Men, women, sex and power

There's a heart-rending cry from an inner room

There's a heart-rending cry from an inner room. Ten minutes later Fiona Shaw springs through the door, beaming, asking for bananas; there are no bloodstains on her white T-shirt. In a short lunch-break between rehearsals she eats little, speaking in passionate rushes about Euripides, eyes wide, her musical tones inflected by her native Cork. When she describes the rehearsal process, under the direction of Deborah Warner, it sounds like a voyage into the unknown - "you just have to render yourself up to it, to wait for the waters to close over you" - which could take an indefinite length of time. The day after we met, The Abbey announced that Medea's opening would be postponed by five days, to allow more rehearsal time. The exploration continues.

The myth of Medea and her lover, Jason, was told and retold in the ancient world - by Pindar, Ovid, Apollonius Rhodius and Seneca, among others, and in visual art and literature ever since. The princess (goddess, in some versions) from Colchis on the Black Sea, who fell in love with the one-sandaled hero of the Argo, Jason, used her powers of sorcery to help him find the Golden Fleece, sailed with him to Thessaly and killed King Pelias, fled with him to Corinth and bore him two sons which she later murdered, has an enduring fascination. "There is no Medea," Shaw says, "there's only me and the text". Or, perhaps, there are many Medeas.

Euripides's tragedy, first performed in Athens in 431 BC, focuses on the latter part of the myth, in which Jason rejects Medea and marries the King of Corinth's young daughter to further his political ambitions.
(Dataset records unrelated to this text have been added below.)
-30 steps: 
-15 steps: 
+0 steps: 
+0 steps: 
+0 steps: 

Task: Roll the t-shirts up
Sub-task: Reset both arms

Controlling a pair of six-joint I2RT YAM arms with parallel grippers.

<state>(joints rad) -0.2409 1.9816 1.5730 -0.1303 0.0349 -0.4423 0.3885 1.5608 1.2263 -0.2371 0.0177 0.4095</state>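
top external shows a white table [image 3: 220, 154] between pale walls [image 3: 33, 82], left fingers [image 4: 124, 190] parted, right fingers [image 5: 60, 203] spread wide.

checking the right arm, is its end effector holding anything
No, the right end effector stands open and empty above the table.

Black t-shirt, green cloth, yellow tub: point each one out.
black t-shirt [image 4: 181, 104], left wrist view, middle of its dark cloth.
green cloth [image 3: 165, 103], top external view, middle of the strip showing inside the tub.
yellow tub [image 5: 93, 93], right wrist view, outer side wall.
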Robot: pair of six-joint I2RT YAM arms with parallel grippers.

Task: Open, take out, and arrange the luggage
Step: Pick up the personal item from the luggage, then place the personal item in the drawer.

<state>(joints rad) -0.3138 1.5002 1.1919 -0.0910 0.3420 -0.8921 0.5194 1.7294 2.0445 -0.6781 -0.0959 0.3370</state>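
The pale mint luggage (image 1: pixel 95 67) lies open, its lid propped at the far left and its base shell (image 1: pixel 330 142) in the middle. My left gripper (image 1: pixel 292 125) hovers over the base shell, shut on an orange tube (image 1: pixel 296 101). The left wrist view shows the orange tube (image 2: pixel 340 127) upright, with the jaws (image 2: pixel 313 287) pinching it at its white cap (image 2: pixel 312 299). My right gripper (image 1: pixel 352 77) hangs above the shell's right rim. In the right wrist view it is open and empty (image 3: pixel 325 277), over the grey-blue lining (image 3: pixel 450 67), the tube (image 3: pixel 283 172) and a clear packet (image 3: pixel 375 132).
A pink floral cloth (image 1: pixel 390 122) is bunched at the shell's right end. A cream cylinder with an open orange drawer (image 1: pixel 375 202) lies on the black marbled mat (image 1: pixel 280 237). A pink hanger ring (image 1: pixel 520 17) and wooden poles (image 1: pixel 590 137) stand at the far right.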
As a foreigner, Medea could never be his legitimate wife and he wants her out of the way. "She is all of us and none of us," Shaw says. "The play is endlessly relevant in its observations on sex and power, the way a man's need for power as he grows older supersedes his need for love or passion."

Jason orders Medea to leave the city. She, in revenge, kills Jason's new bride, the bride's father and her own two children and seeks sanctuary in Athens. "It's not a tragedy," Fiona Shaw says, "it's a catastrophe."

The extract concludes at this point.